Un contexte de concurrence religieuse
Au Cameroun, pays d’environ 30 millions d’habitants, les catholiques représentent près de 30 % de la population. L’Église y exerce un rôle de médiation reconnu et gère un vaste réseau d’hôpitaux, d’établissements scolaires et d’œuvres caritatives. Autant d’instruments d’influence que le Vatican souhaite consolider sur le continent, dans un contexte de concurrence religieuse et de fragilités politiques régionales.

Une diplomatie pontificale discrète
Dès son arrivée à Yaoundé, le pape a rencontré le président Paul Biya, au pouvoir depuis plus de quarante ans. L’entretien, dont la teneur n’a pas été détaillée, s’inscrit dans une diplomatie pontificale discrète mais régulière avec les chefs d’État africains. Aucune déclaration commune n’a été faite dans l’immédiat.

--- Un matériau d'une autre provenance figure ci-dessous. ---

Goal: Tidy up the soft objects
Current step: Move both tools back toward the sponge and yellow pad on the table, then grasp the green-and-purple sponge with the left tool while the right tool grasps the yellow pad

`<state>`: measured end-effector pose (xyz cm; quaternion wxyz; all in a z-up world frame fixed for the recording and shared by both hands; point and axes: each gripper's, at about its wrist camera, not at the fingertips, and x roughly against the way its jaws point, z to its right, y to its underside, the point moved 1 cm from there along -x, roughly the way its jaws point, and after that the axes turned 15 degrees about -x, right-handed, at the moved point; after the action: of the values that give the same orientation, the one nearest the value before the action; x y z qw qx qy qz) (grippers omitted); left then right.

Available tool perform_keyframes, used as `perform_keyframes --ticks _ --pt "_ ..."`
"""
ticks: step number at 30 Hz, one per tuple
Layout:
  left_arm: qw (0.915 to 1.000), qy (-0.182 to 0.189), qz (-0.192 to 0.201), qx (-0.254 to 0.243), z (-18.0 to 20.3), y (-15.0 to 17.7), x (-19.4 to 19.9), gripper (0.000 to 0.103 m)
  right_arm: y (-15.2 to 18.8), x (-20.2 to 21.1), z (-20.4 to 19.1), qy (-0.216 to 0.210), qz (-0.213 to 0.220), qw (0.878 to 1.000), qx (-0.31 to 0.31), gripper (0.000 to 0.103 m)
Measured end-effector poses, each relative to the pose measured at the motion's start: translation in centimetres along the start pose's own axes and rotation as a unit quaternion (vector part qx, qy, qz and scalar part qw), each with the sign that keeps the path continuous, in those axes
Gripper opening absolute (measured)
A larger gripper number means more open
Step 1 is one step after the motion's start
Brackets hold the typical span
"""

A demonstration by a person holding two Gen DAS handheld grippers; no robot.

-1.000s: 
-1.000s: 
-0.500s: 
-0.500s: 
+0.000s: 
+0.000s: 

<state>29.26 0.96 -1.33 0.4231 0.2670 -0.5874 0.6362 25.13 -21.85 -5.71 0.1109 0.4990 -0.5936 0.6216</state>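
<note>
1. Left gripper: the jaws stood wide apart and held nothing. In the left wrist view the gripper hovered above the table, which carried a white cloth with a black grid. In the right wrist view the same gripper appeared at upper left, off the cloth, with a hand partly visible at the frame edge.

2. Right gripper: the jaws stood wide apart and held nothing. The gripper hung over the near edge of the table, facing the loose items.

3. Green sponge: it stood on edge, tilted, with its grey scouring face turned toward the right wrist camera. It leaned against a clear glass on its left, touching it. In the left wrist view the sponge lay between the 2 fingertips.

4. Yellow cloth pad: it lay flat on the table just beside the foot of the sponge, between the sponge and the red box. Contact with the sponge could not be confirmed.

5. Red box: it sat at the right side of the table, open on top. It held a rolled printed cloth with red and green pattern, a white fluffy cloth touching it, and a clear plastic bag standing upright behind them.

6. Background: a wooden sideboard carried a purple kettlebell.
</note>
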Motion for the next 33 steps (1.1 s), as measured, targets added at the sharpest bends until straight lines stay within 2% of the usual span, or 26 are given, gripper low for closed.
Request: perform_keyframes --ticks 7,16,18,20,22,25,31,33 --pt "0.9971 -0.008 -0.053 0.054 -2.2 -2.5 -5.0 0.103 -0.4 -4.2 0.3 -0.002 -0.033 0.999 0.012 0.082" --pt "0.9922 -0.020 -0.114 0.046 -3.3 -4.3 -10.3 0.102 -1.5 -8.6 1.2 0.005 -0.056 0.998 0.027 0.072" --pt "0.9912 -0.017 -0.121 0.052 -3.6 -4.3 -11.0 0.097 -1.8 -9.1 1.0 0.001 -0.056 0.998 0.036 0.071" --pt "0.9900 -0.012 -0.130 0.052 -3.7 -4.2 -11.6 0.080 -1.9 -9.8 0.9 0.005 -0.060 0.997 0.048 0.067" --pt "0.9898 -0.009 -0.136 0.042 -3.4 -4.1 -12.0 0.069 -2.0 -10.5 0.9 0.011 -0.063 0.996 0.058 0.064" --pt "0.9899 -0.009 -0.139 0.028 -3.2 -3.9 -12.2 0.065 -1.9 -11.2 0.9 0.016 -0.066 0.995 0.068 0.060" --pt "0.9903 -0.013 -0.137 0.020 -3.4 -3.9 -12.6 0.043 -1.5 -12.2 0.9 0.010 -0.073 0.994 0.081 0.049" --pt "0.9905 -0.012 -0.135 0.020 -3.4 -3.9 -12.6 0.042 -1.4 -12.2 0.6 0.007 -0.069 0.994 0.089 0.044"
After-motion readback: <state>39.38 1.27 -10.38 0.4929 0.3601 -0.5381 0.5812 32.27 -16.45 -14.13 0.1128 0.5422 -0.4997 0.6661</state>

Un geste de paix et de soutien aux populations
L’étape la plus symbolique du voyage est attendue jeudi. Sous haute protection, Léon XIV se rendra à Bamenda, chef-lieu de la région du Nord-Ouest, épicentre de la crise dite « anglophone ». Dans cette zone, l’affrontement entre les forces gouvernementales et les groupes séparatistes a causé des milliers de morts et contraint plusieurs centaines de milliers d’habitants au déplacement. La visite du pape, perçue comme un geste de paix et de soutien aux populations, intervient dans un climat sécuritaire tendu.